[What to do] Could you copy each line of the listing below that has the word "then"?

[Records for this task]
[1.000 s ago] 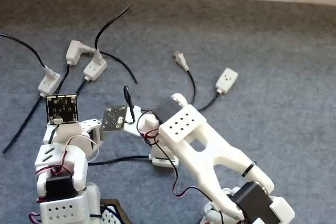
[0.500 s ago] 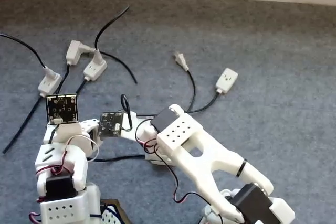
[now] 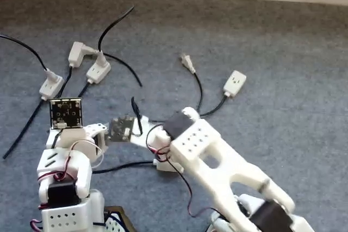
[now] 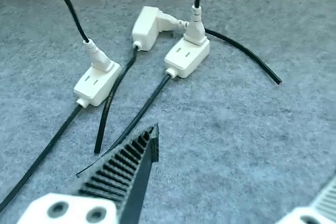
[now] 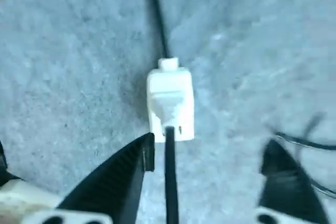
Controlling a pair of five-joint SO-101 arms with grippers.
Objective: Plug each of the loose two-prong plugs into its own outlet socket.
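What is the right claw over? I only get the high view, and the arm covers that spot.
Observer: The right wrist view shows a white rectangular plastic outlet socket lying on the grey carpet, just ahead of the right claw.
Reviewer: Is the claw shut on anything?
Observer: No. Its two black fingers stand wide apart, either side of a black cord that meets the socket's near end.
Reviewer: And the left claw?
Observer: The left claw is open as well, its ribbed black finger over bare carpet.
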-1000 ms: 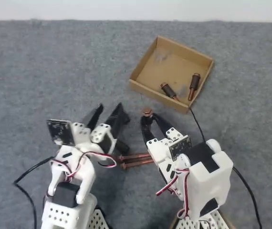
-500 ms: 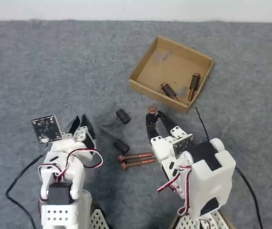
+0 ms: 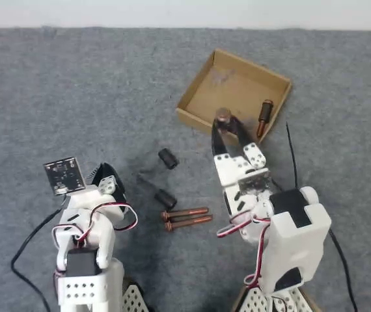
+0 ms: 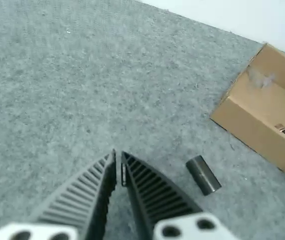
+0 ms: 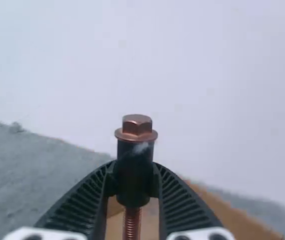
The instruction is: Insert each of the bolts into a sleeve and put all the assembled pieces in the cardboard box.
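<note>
Since a second ago the right arm has swung forward from short of the cardboard box (image 3: 234,88) to its near wall, while the left arm has pulled back and away from the box, leaving the loose parts uncovered.

The grey carpet (image 3: 75,84) runs under everything, with the box lying open-topped on it. The right gripper (image 3: 223,125) hangs at the box's near wall, its jaws clamped on an assembled piece (image 5: 135,150): a dark sleeve with a copper bolt through it, the hex head upright above the fingertips. The left gripper (image 4: 118,166) sits well back from the box with its jaws pressed together and nothing between them.

A second assembled piece (image 3: 264,117) leans against the box's right-hand wall, inside. Two bare bolts (image 3: 185,218) lie side by side on the carpet, well in front of the box. One loose sleeve (image 3: 167,158) lies near the box's near-left corner, and another sleeve (image 3: 165,195) lies farther out, just beside the bolts.
</note>
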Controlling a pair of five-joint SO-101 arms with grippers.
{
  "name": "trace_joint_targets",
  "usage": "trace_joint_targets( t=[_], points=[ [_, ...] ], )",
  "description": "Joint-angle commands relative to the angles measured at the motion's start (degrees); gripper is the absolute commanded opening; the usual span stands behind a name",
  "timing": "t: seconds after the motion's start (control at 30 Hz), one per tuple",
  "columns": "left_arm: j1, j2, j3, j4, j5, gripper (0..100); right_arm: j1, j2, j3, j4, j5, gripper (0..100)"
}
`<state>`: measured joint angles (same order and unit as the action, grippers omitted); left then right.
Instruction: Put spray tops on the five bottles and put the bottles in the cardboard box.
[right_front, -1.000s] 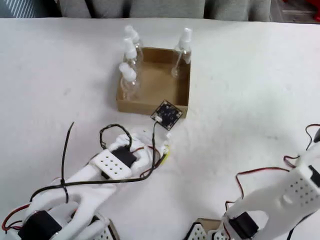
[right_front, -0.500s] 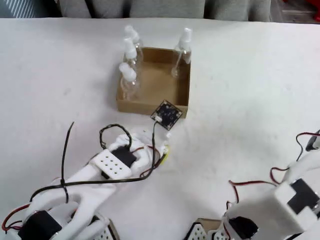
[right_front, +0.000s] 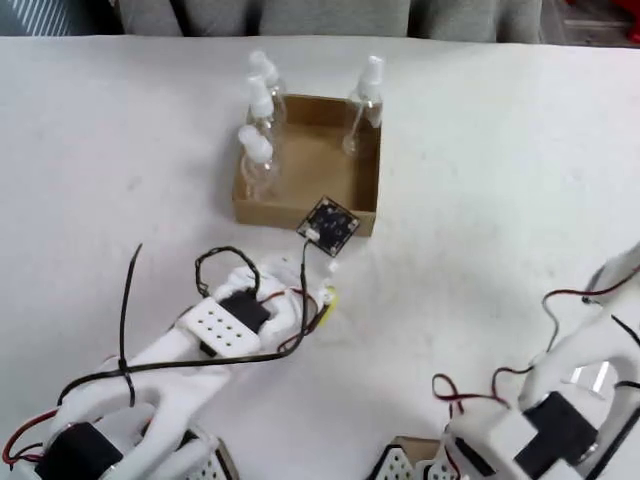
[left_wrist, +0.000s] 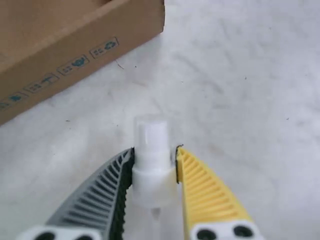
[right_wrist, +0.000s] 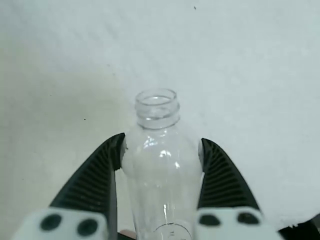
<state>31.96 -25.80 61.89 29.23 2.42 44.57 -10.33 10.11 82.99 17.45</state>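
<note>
— On the desk's near left, the left arm (right_front: 215, 335) lies stretched toward the box (right_front: 270, 213). Its jaws are closed on a spray top (left_wrist: 151, 135), gripped at the collar, just short of the box's near wall. What step is this?

— Most likely capping the last bottle. Four topped bottles (right_front: 258, 158) stand in the box, three down its left side and one at the far right corner. Well to the right, by the desk's front edge, the right arm (right_front: 560, 425) has its jaws clamped round the shoulder of the fifth bottle (right_wrist: 159, 165). The neck (right_wrist: 158, 106) is open and pokes clear of the grip.

— And how should the step be done?

— The two should probably meet over the bare desk between the arms, well away from the box, so that neither arm knocks a standing bottle. The top and neck need to be lined up squarely before they touch, because a tilted top would likely ride on the rim instead of seating. The bottle looks thin and slick, so the right jaws must hold against the twist or push. Once the top is seated, the bottle should go into the box's open near-right part.
</note>
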Motion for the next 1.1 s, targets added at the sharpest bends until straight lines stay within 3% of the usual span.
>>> trace_joint_targets(
  t=[0.0,0.13,0.3,0.47,1.07],
  points=[
    [-0.8,-2.8,-1.1,-1.3,-0.6,2,-4.5,-4.1,0.8,-5.3,-4.7,2.1],
    [-0.9,-2.8,-1.1,-1.3,-0.6,2,-13.2,-4.4,0.8,-7.8,-11.6,2.1],
    [-1.9,-2.8,-1.3,-1.4,-0.6,2,-22.6,-5.4,1.1,-8.7,-14.2,1.7],
    [-2.8,-2.8,-2.2,-1.1,-0.4,2,-24.1,-9.7,6.1,-9.9,-20.2,1.6],
    [-2.9,-4.5,-5.9,-0.9,-0.1,2,-34.5,-34.9,48.4,-46.4,-24.0,1.6]
  ],
)
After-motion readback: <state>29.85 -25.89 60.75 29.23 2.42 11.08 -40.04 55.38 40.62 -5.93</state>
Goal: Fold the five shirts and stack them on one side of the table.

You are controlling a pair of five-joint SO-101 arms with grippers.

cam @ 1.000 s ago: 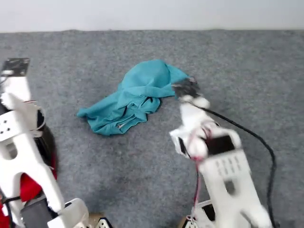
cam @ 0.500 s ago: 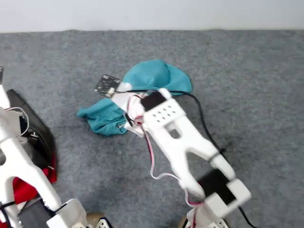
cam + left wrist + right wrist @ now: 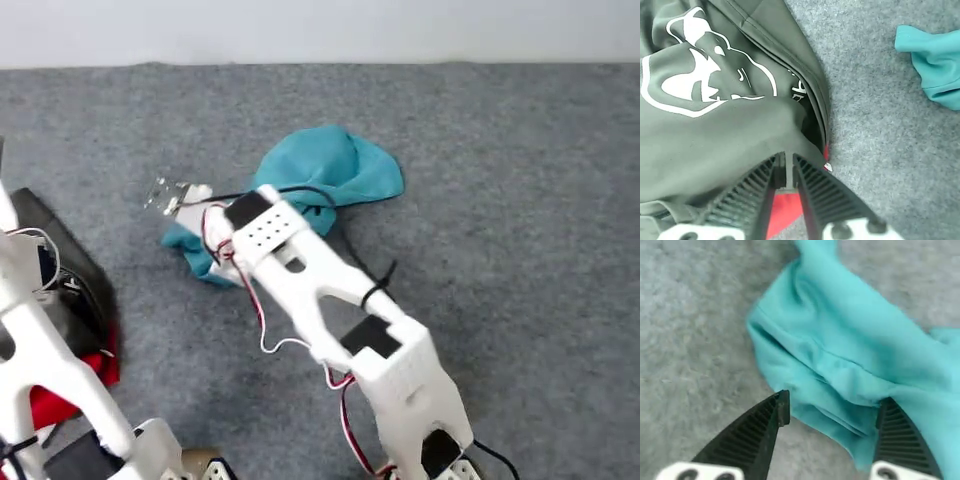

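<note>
Shirt (image 3: 335, 170), teal, long axis near-left to far-right; right tool (image 3: 834, 402) spread over near end.

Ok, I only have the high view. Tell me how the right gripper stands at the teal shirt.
Observer: The right gripper is open, the teal shirt's hem lying between its fingertips.
Operator: Now report the left one.
Observer: The left gripper is shut, its tips over the dark shirt's folded edge.
Operator: Describe that shirt's face.
Observer: It carries a large white print.
</note>
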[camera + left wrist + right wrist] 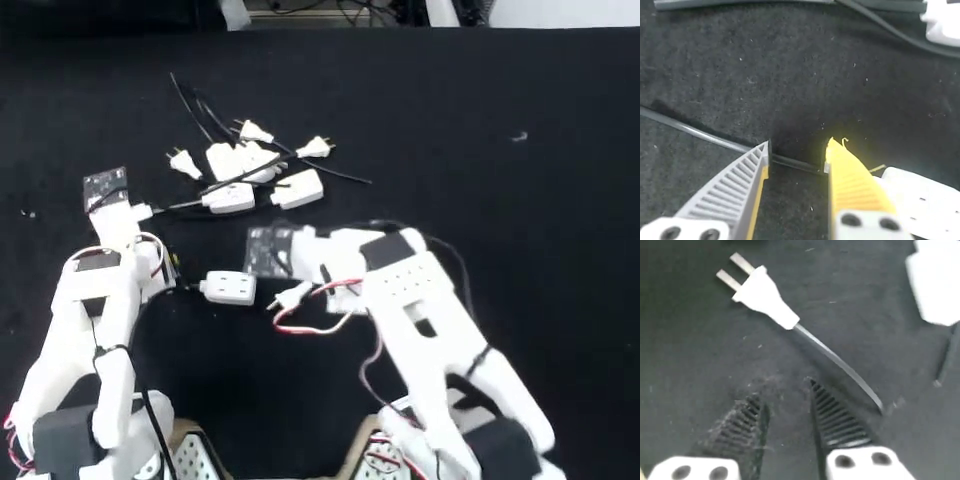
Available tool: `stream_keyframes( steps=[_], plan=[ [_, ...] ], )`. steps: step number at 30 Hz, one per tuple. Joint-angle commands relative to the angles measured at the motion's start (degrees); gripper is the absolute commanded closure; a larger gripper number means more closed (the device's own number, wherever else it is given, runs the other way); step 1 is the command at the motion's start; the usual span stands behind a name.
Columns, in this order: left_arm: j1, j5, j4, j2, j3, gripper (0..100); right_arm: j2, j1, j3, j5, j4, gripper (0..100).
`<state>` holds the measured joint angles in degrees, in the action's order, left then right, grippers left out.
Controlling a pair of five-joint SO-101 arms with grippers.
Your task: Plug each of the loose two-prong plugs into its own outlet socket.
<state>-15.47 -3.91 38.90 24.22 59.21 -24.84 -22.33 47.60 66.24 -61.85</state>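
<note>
The left gripper [797, 150], with one ribbed grey finger and one yellow, stands open. A thin black cable [690, 129] crosses the gap between its tips on the tabletop's [790, 75] fuzzy black cloth. A white, blocky outlet socket [925, 200] lies just beside the yellow finger. The right gripper [785, 392], with black toothed fingers, is also spread and empty. Its tips are near a glossy cord [840, 365] that leads to a white two-prong plug [762, 292] with flat metal blades. In the high view, a rectangular socket block [228, 288] and a loose plug [292, 296] lie toward the near edge, between the arms. More sockets and plugs [255, 165] tangle with dark cords toward the far left.
</note>
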Motion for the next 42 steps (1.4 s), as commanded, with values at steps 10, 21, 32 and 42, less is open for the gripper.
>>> stream_keyframes(
  steps=[10,21,32,42],
  plan=[
    [-0.6,-1.0,-0.8,1.4,-0.4,81,22.6,-5.3,-12.0,4.7,5.4,71.4],
    [-0.6,-1.0,-0.9,1.4,-0.4,81,18.7,1.1,-14.3,-2.4,4.2,98.5],
    [-0.6,-0.9,-0.9,1.4,-0.4,81,-12.1,8.2,3.5,-22.5,-4.9,98.8],
    [-0.6,-0.5,-0.9,1.3,-0.1,81,-12.5,4.4,17.6,-18.1,1.1,94.1]
  ],
)
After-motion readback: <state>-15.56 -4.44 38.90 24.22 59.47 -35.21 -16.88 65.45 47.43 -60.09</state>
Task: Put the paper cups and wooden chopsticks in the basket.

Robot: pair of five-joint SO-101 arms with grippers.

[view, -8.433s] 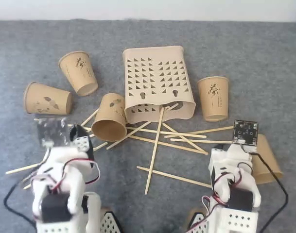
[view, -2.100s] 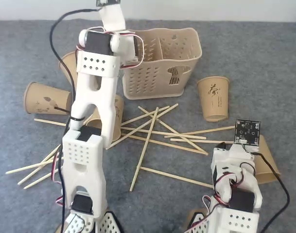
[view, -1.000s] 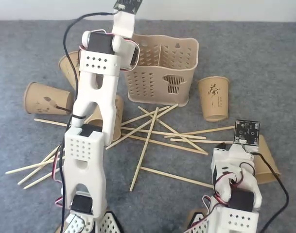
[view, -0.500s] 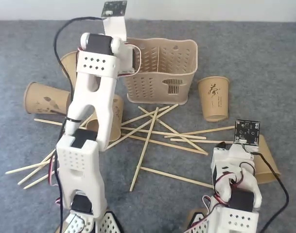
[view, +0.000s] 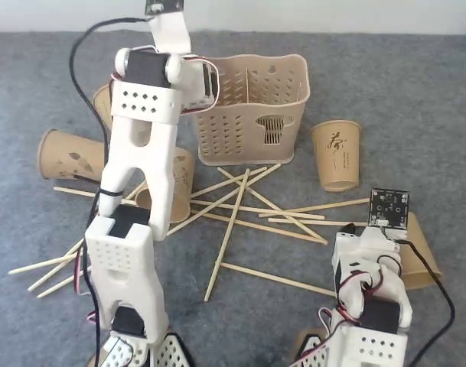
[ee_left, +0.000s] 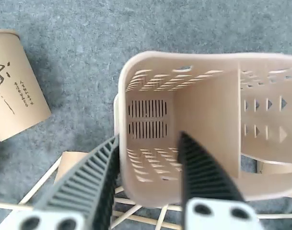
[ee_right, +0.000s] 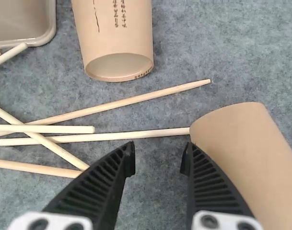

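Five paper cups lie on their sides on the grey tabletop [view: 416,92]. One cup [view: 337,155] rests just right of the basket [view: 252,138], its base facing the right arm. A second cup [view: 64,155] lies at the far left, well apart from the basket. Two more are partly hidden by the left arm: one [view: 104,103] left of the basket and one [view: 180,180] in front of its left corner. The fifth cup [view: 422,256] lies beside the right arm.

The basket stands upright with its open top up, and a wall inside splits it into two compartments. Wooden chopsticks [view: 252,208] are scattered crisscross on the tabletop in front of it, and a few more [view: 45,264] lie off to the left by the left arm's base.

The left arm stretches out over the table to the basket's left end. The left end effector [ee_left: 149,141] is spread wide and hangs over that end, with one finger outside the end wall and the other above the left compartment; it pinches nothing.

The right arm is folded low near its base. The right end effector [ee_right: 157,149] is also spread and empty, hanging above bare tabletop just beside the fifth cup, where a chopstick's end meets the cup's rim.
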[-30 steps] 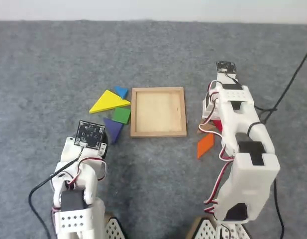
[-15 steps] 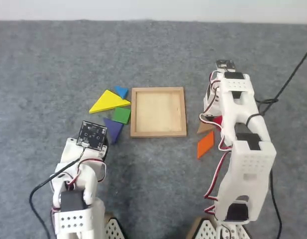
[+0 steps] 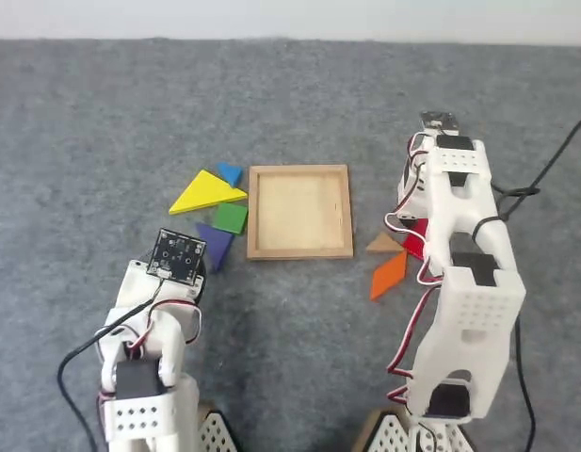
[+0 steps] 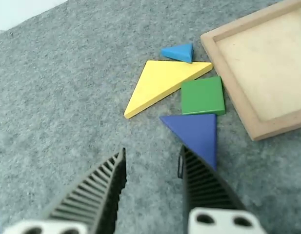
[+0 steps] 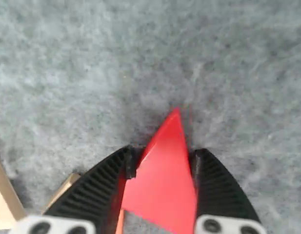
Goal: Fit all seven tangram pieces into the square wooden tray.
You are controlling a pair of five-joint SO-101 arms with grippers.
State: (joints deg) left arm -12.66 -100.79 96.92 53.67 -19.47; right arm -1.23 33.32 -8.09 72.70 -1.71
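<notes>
1. The red triangle (image 5: 167,141) is held between the fingers of the right hand (image 5: 162,157), which is closed on its two slanted sides. The piece is located just beside the wooden tray (image 3: 299,170), on the right arm's side.
2. The left hand (image 4: 151,153) is kept wide, with nothing between its fingers. It hangs over the desk (image 3: 130,113) near the dark blue triangle (image 4: 194,134).
3. None of the pieces is laid in the tray yet, so the task is judged to be at its beginning.
4. For this step, the triangle should be lifted well above the rim before it is carried sideways. Otherwise it may be caught on the tray wall.
5. It is advised that the long side be turned along a tray wall or the right angle be put into a corner, so that room is left for the yellow triangle (image 3: 207,191).
6. The grip should be released only when the piece is flat on the tray floor.
7. In the high view the red triangle is mostly covered by the right arm (image 3: 464,282), and the tan triangle (image 3: 384,243) is partly covered too.
8. It cannot be told whether the red triangle touches the desk or is already raised.
</notes>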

[Reply]
`<state>`: measured joint angles (same order and unit as the action, grippers omitted); left then right.
`<state>` holds the measured joint angles in degrees, in the action's order, left then right, grippers left out.

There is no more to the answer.